Created on 2007-11-29 09:43 by ntoronto, last changed 2022-04-11 14:56 by admin. This issue is now closed.

Files
File name	Uploaded	Description	Edit
fastglobals.patch.txt	ntoronto, 2007-11-29 09:43
fastglobals_test.py	arkanes, 2007-11-29 16:07
fastglobals-1.patch.txt	ntoronto, 2007-12-01 23:00

Messages (18)
msg57927 - (view)	Author: Neil Toronto (ntoronto)	Date: 2007-11-29 09:43
I've attached a patch that reduces LOAD_GLOBAL access time by 19% for globals and 45% for builtins. In my tests, that's barely slower than LOAD_FAST in both cases. The approach is to cache pointers to dictionary entries rather than caching dictionary values as is usually suggested. Dictionaries keep a 64-bit "version" internally that is incremented whenever at least one entry pointer would become invalid. PyFastGlobalsObject is a dictionary adapter, allowing quick access to it using an index instead of a key object. It ensures that its entry pointers are always valid (by comparing a stored version number against the dictionary's) before retrieving values from them. A script of microbenchmarks, fastglobals_test.py, is included in the patch. My dual-core Intel T2300 1.66GHz on Ubuntu 7.04 (compiled with -DNDEBUG -g -O3), gets the following results: Test 2.6a0 trunk 2.6a0 fastglobals % time ---- ----------- ----------------- ---------- Dict ins/del (100000) 41.27 41.59 1.01 Dict get (100000) 21.37 21.35 1.00 Dict set (100000) 21.36 21.33 1.00 Local get (1000000) 15.64 15.60 1.00 Local set (1000000) 16.83 16.94 1.01 Global get (1000000) 21.09 17.04 0.81* Global set (1000000) 34.15 22.80 0.67* Builtin get (1000000) 30.99 17.04 0.55* Function call (100000) 32.87 33.00 1.00 Listcomp (100000) 28.65 25.17 0.88* Pystone 1.1 (500000) 12.46 11.68 0.94* PYBENCH 2.0 9.10 9.05 0.99 (* = probably significant) All regressions that aren't skipped pass except test_gc. I've probably got a refcount issue or unbreakable cycle somewhere.

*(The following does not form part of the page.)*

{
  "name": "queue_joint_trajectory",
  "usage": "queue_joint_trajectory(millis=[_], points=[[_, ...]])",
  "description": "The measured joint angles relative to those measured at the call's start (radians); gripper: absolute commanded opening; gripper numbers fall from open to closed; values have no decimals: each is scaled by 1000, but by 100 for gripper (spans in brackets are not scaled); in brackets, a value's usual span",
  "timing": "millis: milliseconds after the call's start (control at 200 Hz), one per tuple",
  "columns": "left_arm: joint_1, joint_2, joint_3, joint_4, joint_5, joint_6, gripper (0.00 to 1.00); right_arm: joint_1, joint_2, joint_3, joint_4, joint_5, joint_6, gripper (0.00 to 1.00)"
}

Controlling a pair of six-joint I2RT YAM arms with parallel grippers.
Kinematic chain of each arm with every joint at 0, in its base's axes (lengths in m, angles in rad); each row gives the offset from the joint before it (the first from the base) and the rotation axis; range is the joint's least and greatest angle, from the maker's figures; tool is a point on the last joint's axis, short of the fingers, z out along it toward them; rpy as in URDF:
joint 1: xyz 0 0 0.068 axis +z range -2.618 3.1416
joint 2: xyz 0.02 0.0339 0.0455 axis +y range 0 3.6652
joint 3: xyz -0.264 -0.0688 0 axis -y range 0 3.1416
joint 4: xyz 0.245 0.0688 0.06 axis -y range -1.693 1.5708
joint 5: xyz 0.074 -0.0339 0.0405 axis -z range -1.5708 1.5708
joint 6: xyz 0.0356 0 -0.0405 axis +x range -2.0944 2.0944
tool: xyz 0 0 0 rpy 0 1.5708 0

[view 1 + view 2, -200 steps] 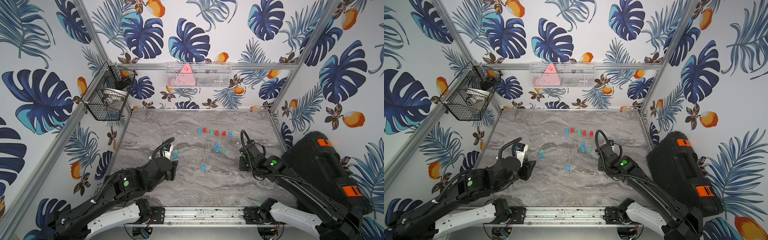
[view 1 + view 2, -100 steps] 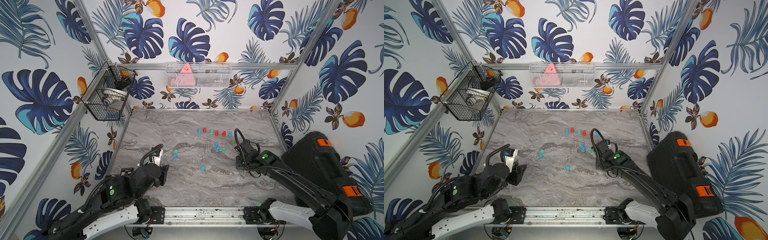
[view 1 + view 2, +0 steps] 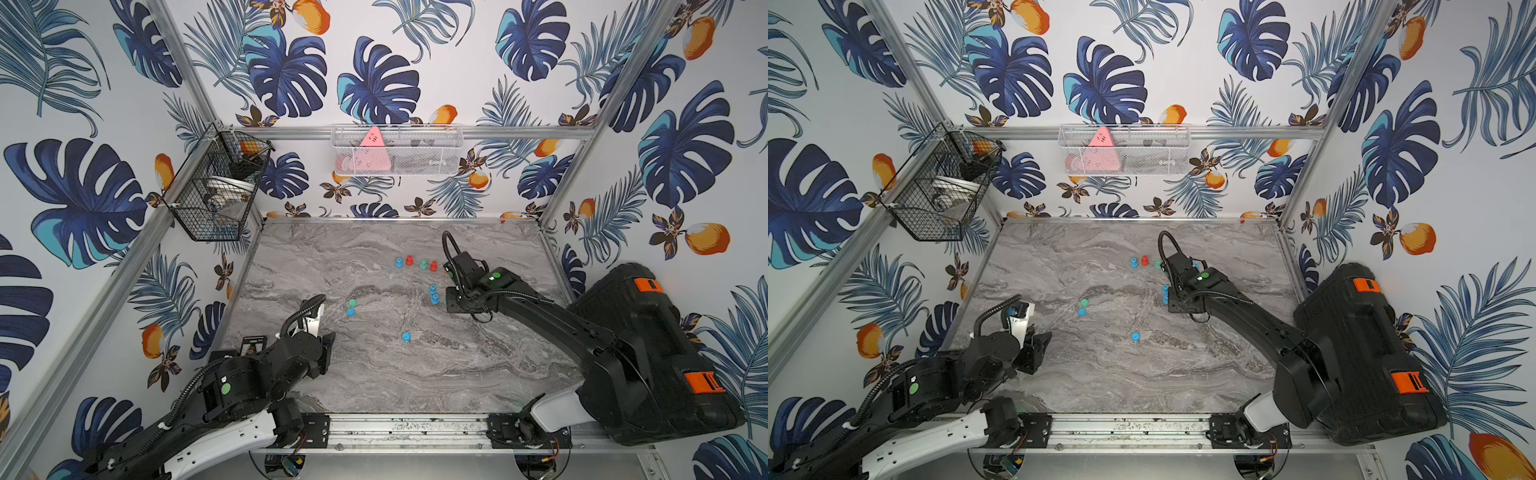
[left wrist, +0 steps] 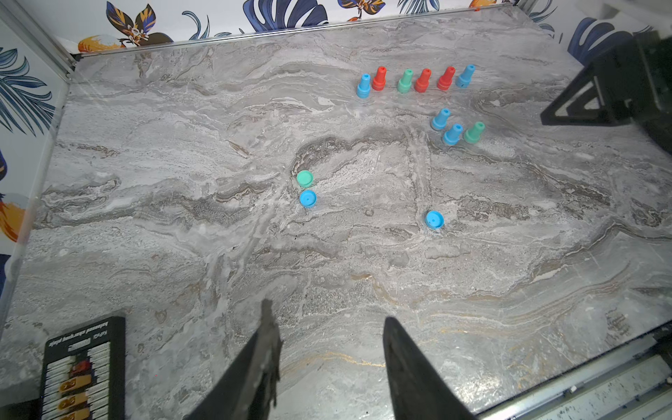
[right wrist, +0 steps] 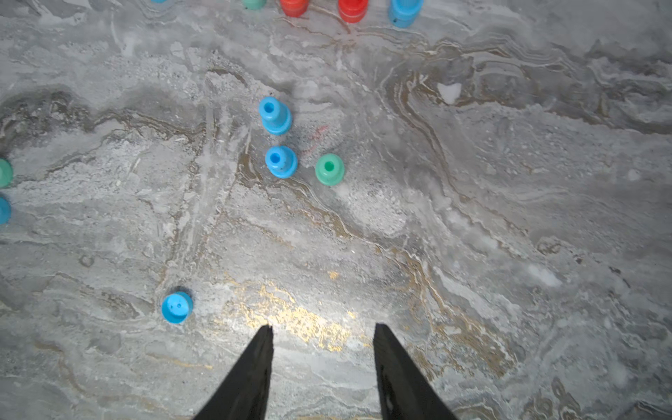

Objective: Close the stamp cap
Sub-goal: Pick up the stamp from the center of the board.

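Small plastic stamps stand upright on the marble table (image 3: 415, 382): a row of blue (image 4: 363, 86), red (image 4: 379, 78), green (image 4: 404, 81) and more, and a cluster of two blue (image 5: 275, 115) (image 5: 281, 162) and one green stamp (image 5: 329, 169). Three loose caps lie flat: green cap (image 4: 304, 178), blue cap (image 4: 308, 199), and a blue cap (image 3: 406, 337) (image 5: 176, 307) alone toward the front. My left gripper (image 4: 328, 311) (image 3: 328, 345) is open and empty at the front left. My right gripper (image 5: 323, 327) (image 3: 453, 305) is open and empty, just right of the cluster.
A black label card (image 4: 83, 367) lies at the table's front left corner by the left arm. A large black case (image 3: 648, 353) stands outside the right edge. A wire basket (image 3: 216, 195) and a white mesh tray (image 3: 397, 151) hang on the walls.
My left arm has drawn back toward the front left, away from the green and blue caps. My right arm has shifted left and farther back, closer to the cluster of three stamps.
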Motion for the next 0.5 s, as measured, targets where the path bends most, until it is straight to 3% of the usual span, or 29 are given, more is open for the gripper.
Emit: queue_joint_trajectory(millis=[500], points=[[0, -42, -5, 1, -11, 17, 51, -63, 357, 315, -17, -66, -85, 45]])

msg57929 - (view)	Author: Christian Heimes (christian.heimes) *	Date: 2007-11-29 12:46
When I run the code of test_gc.py test_function() in a shell I'm getting the expected result of 2 collected items: gc: collectable <dict 0xb78aa13c> gc: collectable <function 0xb78a9374> However the same code embedded in the test suite collects two additional objects: gc: collectable <dict 0x830061c> gc: collectable <function 0x82a3d54> gc: collectable <fastglobals 0x82a4244> gc: collectable <tuple 0x82a168c> I've used gc.set_debug(gc.DEBUG_LEAK) to get the information
msg57933 - (view)	Author: Chris Mellon (arkanes)	Date: 2007-11-29 16:07
In funcobject.c:PyFunction_New, the declarations of op and __name__ need to be moved to the top of the function to compile in MSVC, and if accepted the fastglobals.c file needs to be added to PCBuild. In the test script, the use of import * generates syntax warnings that make the output awkward to read, and the benchmark for dict_get is actually running dict_set. I'm attaching the fixed copy of the test script I used. I see roughly the same speed ups (MSVC 7.1, Windows XP, Intel Core2 Duo @ 2.13Ghz), but I see a 10% slowdown in the dict-insert/delete and dict-set benchmarks which I find very troubling. Test Trunk fastglobals Time difference -------------------------------------------------- Dict insert/del 2.002495495 2.207409125 1.102329134 Dict get 0.750253205 0.745576662 0.993766714 Dict set 0.982695921 1.114997766 1.13463152 Local get 0.533387029 0.51337118 0.96247406 Local set 0.596565774 0.614124914 1.029433703 Global get 0.935605073 0.731136584 0.78145855 Global set 1.48638532 1.03868462 0.69879903 Builtin get 1.392606367 0.735180673 0.52791707 Function call 1.938705781 1.716233004 0.885246756 List comp 1.547780105 1.188215756 0.767690289 PyBench shows an overall slowdown - String mappings in particular, string/unicode predicates, and new instance creation all show significant slowdowns. The results are fairly verbose so I've uploaded them as a google docs spreadsheet at http://spreadsheets.google.com/ccc?key=p7g0z40g_NpvH5UpPTpr-Ag&hl=en I notice that you create a new PyFastGlobals object in every call to PyEval_EvalCode. This might explain some of the general case slowdown, is this really what you want to do?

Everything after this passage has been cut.